Remote desktop software allows you to access your computer from anywhere through the Web. This tool is sometimes used for remote tech support, but it can also come in incredibly handy anytime you (unjustly) can’t be in the computer’s same physical location. If you have an old computer this may not be compatible, and if you are going to need something like this a lot with your job or personal life then you are going to need to look at an upgrade. Luckily you can do computer recycling to save from dumping it in a bin as it can be partly refurbished for something else, benefitting others. A win-win!

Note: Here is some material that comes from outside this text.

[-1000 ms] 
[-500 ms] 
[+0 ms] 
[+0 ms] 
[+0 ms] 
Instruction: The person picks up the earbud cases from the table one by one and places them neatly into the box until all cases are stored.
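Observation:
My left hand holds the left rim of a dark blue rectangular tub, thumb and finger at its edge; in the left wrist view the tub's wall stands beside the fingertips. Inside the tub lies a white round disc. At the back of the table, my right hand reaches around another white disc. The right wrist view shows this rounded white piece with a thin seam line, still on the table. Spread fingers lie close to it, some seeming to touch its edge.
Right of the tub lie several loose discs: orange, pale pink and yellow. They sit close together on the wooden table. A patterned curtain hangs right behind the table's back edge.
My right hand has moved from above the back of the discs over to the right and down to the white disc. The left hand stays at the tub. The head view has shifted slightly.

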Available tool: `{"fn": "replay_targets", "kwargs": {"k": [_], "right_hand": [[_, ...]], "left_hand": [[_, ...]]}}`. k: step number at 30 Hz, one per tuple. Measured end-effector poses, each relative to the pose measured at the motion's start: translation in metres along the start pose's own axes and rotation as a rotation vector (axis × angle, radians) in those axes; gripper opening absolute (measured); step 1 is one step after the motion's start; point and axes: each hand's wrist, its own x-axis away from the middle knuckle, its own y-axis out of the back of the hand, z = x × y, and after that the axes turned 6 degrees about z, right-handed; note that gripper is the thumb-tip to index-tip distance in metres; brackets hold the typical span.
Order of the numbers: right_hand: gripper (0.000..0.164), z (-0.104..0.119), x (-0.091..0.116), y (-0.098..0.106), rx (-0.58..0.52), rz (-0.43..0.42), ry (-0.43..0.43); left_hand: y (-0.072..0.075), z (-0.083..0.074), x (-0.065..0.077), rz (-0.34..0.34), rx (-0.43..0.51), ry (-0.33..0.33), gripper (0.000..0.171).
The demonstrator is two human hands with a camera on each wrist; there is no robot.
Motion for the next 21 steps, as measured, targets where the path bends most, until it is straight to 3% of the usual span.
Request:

This two-part series, drawing on information and advice from Geek.com and Lifehacker, will look at how to set up remote desktop capabilities in two different ways:

  • Part 1: Hard way – by changing router and OS settings (actually, not that difficult).
  • Part 2: Easy way – Installing a ready-build solution you can use to accomplish the same task.

Note: Because the hard way involves opening router ports, you will be making the computer less secure. The easy way, then, is chosen by most people because you’re using an application designed for security by professionals.

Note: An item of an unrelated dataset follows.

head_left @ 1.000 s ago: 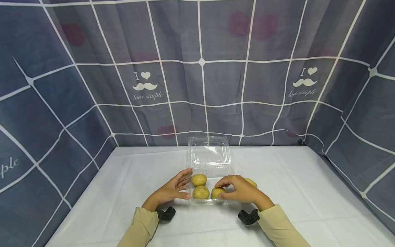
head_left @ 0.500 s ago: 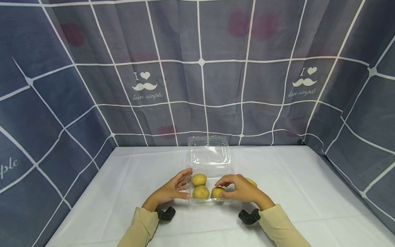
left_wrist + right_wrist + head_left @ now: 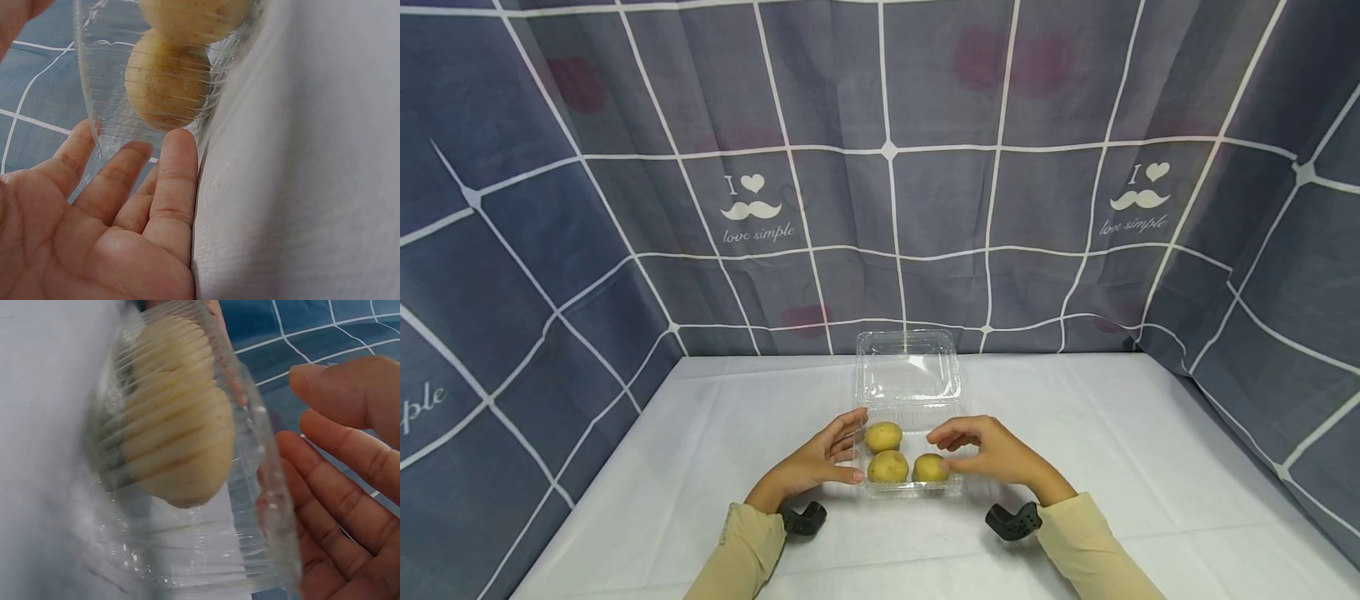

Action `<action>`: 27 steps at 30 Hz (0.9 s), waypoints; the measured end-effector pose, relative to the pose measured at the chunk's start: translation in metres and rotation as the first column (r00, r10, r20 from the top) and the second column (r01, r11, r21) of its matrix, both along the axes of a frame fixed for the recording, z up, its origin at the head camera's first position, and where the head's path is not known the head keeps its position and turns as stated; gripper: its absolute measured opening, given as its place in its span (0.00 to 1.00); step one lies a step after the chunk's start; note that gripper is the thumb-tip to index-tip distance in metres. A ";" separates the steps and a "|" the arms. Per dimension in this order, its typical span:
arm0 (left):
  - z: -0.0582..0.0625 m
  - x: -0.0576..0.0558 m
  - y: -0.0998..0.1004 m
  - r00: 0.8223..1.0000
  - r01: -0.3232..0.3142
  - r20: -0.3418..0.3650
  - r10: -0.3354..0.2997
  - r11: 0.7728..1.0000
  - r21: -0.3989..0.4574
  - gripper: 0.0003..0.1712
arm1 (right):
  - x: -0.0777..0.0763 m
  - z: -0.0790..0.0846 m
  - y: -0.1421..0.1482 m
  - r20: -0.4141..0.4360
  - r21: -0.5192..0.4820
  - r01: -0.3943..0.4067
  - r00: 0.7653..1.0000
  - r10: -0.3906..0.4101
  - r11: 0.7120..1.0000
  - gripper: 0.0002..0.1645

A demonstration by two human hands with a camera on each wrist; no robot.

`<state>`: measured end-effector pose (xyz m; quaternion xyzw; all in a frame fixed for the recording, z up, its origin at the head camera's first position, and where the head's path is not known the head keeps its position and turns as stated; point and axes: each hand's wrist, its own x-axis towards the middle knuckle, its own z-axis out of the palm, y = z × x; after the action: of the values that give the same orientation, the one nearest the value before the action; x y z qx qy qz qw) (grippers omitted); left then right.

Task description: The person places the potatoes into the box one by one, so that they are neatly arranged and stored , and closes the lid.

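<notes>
A clear plastic clamshell box stands on the table with its lid raised at the back. In it lie three yellow potatoes: a back left potato, a front left potato and a front right potato. My left hand rests along the box's left wall, fingertips at the plastic in the left wrist view. Over the right wall, my right hand holds nothing; its fingers are spread loosely beside the rim in the right wrist view, and its thumb overlaps the front right potato's edge in the head view.
A white cloth covers the table. Blue-grey checked curtains hang along its back and both sides. Each wrist wears a black mount, the left mount and the right mount.
My right hand has let go of the front right potato and moved slightly up and right. Another potato beyond that hand is now hidden behind it. The left hand stays put.
</notes>
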<state>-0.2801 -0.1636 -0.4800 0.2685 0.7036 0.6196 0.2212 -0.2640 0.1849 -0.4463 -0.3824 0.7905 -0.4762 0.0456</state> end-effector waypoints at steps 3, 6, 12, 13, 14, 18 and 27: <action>-0.001 0.000 0.001 1.000 0.006 -0.004 -0.006 1.000 0.000 0.63 | -0.001 0.001 0.004 0.037 -0.037 -0.004 0.999 0.005 0.999 0.19; -0.001 0.000 0.001 1.000 0.015 -0.012 -0.015 1.000 0.000 0.62 | -0.001 0.004 0.008 0.084 -0.077 -0.004 0.996 0.011 0.997 0.19; 0.001 0.000 0.001 1.000 0.017 -0.010 -0.017 1.000 -0.006 0.62 | -0.002 0.006 0.015 0.145 -0.131 0.026 0.989 -0.007 0.991 0.20; 0.001 0.000 0.001 1.000 0.018 -0.008 -0.018 1.000 -0.007 0.62 | -0.003 0.006 0.016 0.147 -0.134 0.036 0.989 -0.016 0.990 0.20; 0.001 0.001 0.001 1.000 0.019 -0.010 -0.019 1.000 -0.007 0.62 | -0.003 0.007 0.017 0.148 -0.136 0.046 0.989 -0.025 0.990 0.20; 0.001 0.001 0.001 1.000 0.023 -0.016 -0.023 1.000 0.001 0.62 | -0.004 0.009 0.023 0.149 -0.131 0.086 0.987 -0.066 0.988 0.20; 0.000 0.001 0.001 0.999 0.026 -0.020 -0.026 1.000 0.013 0.62 | -0.006 0.014 0.041 0.152 -0.111 0.135 0.981 -0.117 0.985 0.21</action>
<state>-0.2792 -0.1625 -0.4798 0.2853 0.6982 0.6184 0.2207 -0.2704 0.2258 -0.4323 -0.2980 0.7775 -0.5516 0.0495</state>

Also, the hard way is specific to Windows, while many of the “easy ways” are available for Apple as well. Let’s look at each of these options. Then, to celebrate, we will lock ourselves in our rooms and refuse to take any phone calls.

Remote Desktop the Hard Way

As we are reminded by Geek.com, Remote Desktop Connection on Windows is easy to access and employ. Be aware that you are going be changing some important settings on your computer, so turn off SportsCenter, close the windows and blinds, and do some deep breathing exercises to prepare.

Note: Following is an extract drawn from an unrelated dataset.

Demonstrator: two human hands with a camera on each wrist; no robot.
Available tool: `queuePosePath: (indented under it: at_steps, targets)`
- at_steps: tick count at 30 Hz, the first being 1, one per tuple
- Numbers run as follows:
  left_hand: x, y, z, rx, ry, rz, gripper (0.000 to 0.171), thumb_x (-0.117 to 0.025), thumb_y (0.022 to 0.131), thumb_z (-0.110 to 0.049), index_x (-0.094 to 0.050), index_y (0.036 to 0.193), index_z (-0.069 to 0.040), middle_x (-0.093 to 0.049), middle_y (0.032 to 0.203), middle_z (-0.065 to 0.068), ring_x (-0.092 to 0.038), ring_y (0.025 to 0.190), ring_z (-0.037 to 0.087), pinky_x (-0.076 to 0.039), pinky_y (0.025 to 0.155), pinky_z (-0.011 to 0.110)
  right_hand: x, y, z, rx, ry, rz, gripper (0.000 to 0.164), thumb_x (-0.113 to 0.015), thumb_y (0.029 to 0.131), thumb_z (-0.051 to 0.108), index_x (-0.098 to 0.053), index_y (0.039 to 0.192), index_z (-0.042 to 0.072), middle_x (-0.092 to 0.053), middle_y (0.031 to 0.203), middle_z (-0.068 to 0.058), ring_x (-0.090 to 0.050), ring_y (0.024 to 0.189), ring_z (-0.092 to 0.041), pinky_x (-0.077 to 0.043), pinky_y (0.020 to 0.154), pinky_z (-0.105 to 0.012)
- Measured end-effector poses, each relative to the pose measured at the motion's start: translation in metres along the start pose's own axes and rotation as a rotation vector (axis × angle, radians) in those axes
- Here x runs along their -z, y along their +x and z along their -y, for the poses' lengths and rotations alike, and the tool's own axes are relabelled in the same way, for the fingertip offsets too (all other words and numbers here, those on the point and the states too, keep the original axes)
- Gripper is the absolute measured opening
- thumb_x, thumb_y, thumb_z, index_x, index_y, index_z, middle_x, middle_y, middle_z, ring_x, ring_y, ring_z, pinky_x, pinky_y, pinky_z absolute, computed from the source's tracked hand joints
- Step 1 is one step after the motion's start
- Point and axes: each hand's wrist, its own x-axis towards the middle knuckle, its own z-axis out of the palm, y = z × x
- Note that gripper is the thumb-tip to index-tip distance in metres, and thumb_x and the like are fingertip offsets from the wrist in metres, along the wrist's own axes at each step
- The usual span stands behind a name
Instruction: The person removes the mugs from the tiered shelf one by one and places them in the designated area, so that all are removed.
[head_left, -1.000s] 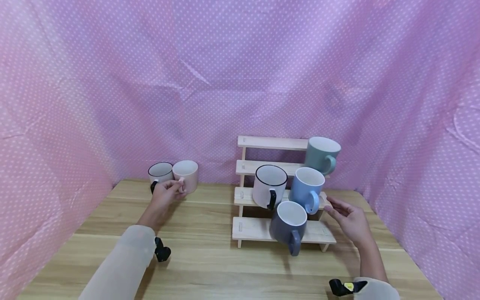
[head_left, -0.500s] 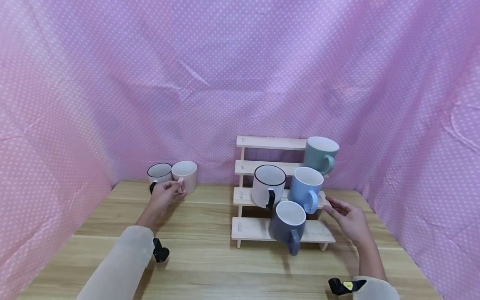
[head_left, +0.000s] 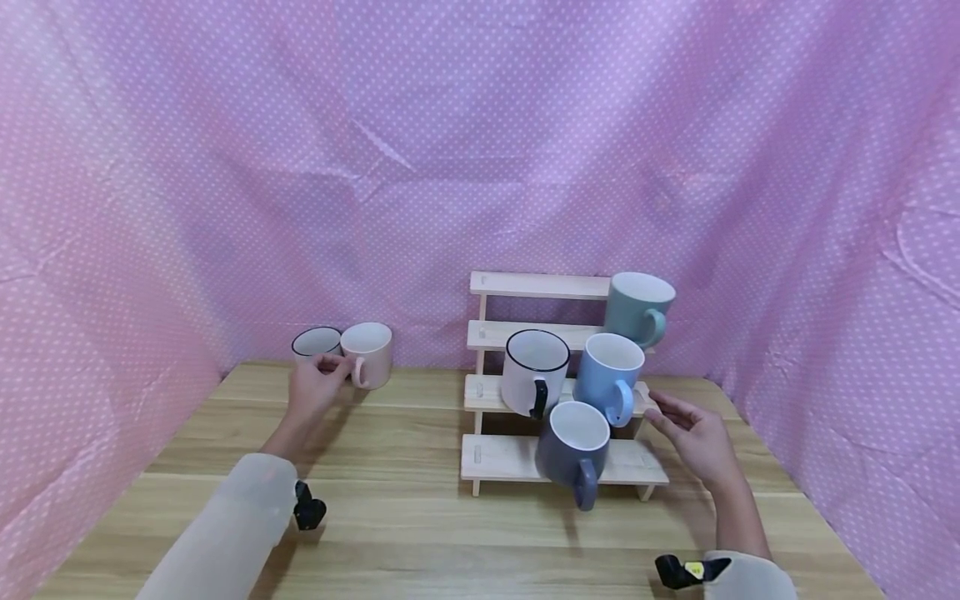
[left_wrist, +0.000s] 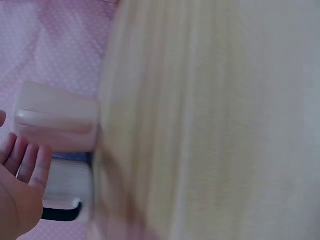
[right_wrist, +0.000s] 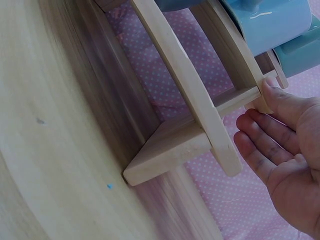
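My left hand (head_left: 313,393) is at the pale pink mug (head_left: 378,365), whose handle now shows uncovered. In the left wrist view its fingers (left_wrist: 30,162) are extended beside the pink mug and hold nothing. A white mug with a black rim and handle (left_wrist: 70,185) stands next to the pink one, partly hidden by that hand. On the right, my right hand (head_left: 703,446) holds the end of a board of the tiered wooden shelf (head_left: 498,458). Its thumb (right_wrist: 282,100) presses the board end, with the fingertips just below.
The shelf bears a grey mug (head_left: 566,458) on the lowest tier, a black-rimmed white mug (head_left: 525,379) and a light blue mug (head_left: 600,379) above, and a green mug (head_left: 630,312) higher up at right. A pink dotted cloth (head_left: 420,208) hangs behind the wooden table (head_left: 405,517).
My left hand has let go of the pink mug's handle and moved slightly left. The pink mug stays where it was. My right hand keeps its place at the shelf.
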Motion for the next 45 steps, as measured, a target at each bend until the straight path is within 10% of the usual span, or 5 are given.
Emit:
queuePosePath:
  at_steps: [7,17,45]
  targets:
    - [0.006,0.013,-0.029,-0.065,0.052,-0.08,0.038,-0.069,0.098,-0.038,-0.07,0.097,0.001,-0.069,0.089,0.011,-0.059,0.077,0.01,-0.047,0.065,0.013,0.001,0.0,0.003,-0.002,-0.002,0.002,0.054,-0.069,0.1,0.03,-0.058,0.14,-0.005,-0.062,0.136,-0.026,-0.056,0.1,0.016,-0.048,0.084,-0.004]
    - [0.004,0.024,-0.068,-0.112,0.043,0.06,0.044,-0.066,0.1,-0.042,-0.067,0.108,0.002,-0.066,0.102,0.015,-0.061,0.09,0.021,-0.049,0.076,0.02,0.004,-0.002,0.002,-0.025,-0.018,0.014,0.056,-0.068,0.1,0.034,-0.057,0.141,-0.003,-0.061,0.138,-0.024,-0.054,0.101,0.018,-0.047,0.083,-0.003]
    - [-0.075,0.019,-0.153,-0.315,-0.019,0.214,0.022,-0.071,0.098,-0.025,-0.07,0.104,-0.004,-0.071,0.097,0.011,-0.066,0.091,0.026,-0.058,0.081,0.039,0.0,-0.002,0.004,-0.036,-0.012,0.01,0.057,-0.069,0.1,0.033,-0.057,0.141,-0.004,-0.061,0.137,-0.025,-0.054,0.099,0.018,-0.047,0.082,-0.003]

1. Allowing Remote Connections. In the computer you will be accessing, go into the start menu, right-click Computer (right column), and select Properties. In the left sidebar, choose Remote Settings, and within that, Remote Desktop. There you should see two options. Choose the Network Level Authentication one.

Selecting Network Level Authentication (NLA) configures access so that any of your enemies or their henchmen – or, God forbid, their henchmen’s henchmen – will be blocked by the requirement for login credentials. Basically this feature prevent DDoS attacks, in which your computer is forced into an army of computers – a botnet – to assault websites with massive amounts of bogus traffic. If your computer is drafted for service, build it a Liberty Garden and pray.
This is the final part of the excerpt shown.